Carlos Alberto e o gol antológico da final da Copa de 1970: símbolos, atmosferas e imperfeições apagados pela estética Fifa (foto: reprodução)
A Copa de 1970 é nossa Capela Sistina. O gol de Carlos Alberto Torres na final contra a Itália tem a força daquelas obras de arte que suspendem o tempo. Tudo ali contribui para isso. As passadas largas de Clodoaldo, a bola de gomos brancos e pretos, a atmosfera do monumental Estádio Azteca, a rede que estufa com vontade num chute tão forte que a bola flutua rasante sobre a grama. Todos os símbolos, as atmosferas, as imperfeições são importantes ali. De um jeito inexplicável, a soma disso tudo acaba conferindo alma ao esporte. E é isso que faz com que o futebol seja futebol.
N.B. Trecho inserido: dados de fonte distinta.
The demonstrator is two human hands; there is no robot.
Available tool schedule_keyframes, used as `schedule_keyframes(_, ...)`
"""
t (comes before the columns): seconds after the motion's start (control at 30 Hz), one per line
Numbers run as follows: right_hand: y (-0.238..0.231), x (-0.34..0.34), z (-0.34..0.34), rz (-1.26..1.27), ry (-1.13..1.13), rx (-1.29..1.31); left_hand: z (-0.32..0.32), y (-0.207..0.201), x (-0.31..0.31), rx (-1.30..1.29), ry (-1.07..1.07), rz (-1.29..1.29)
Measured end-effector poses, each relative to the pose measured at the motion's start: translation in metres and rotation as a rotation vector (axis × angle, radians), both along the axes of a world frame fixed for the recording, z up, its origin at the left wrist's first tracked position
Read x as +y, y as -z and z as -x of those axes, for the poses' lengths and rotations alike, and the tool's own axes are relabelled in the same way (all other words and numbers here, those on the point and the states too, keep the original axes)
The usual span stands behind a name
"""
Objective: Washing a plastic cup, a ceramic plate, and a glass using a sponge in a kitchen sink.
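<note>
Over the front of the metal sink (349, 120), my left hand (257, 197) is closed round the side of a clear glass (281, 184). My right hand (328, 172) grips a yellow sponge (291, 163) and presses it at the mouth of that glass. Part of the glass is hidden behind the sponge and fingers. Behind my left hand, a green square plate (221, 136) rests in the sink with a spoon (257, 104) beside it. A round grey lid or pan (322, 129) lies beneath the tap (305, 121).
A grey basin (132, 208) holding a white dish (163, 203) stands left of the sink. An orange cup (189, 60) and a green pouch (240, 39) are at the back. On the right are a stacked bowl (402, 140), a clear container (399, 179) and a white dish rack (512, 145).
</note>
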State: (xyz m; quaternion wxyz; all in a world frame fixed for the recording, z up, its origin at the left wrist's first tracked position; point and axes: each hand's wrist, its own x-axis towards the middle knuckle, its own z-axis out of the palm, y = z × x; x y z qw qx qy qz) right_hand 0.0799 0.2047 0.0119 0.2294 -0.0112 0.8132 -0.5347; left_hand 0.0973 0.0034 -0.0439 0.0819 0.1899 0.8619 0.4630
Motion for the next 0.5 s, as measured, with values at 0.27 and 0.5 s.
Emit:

Na Copa de 1978, na Argentina, o futebol também está na tempestade de papel picado que cai daquelas arquibancadas pulsantes. Naquelas balizas com a base pintada de preto. A rede de formato hexagonal em 1990 era um charme. Os estádios adaptados de outros esportes americanos trouxeram uma atmosfera única para a Copa de 1994.
A Copa do Mundo também é feita da cultura de cada país sede. O futebol é um caldeirão de símbolos, povos, cores, superstições, religiões e maluquices. Mas a Fifa não gosta de futebol. Padronizou os estádios, as balizas, os torcedores endinheirados e instagramáveis. Tudo é industrial, pasteurizado. Até a iluminação fria e impessoal faz com que cada jogo pareça uma partida de videogame. Hoje, um jogo no Qatar é igualzinho a uma partida na Rússia ou no Brasil.
O circo itinerante da Copa do Mundo poderia trazer benefícios civilizatórios para os países sede. Mas o que ocorre é o contrário. A Fifa atua como um colonizador: suga o dinheiro dos impostos, impõe regras autocráticas e constrói uma cidade cenográfica com data de validade que só deixa miséria para trás. E ainda proíbe manifestações contra a homofobia, pela liberdade, qualquer coisa que traga vida à obsessiva pasteurização com fins lucrativos.
Pior do que o 7 a 1 foi o Maracanã perder sua atmosfera mística e imponente de catedral para virar uma asséptica arena. O que restou das Copas da Rússia e da África do Sul? Deixo aqui uma ideia para a Fifa: dentro dessa lógica, porque não fazer a Copa do Mundo com residência fixa em Las Vegas? Poderiam arrendar os caça-níqueis, construir cenários que simulem o Taj Mahal, as pirâmides, a Capela Sistina.
Ainda assim, apesar da Fifa, quando a bola rola, a gente começa a torcer (cada vez menos, é verdade). É que o futebol é um jogo apaixonante. Pena que a Fifa não gosta dele.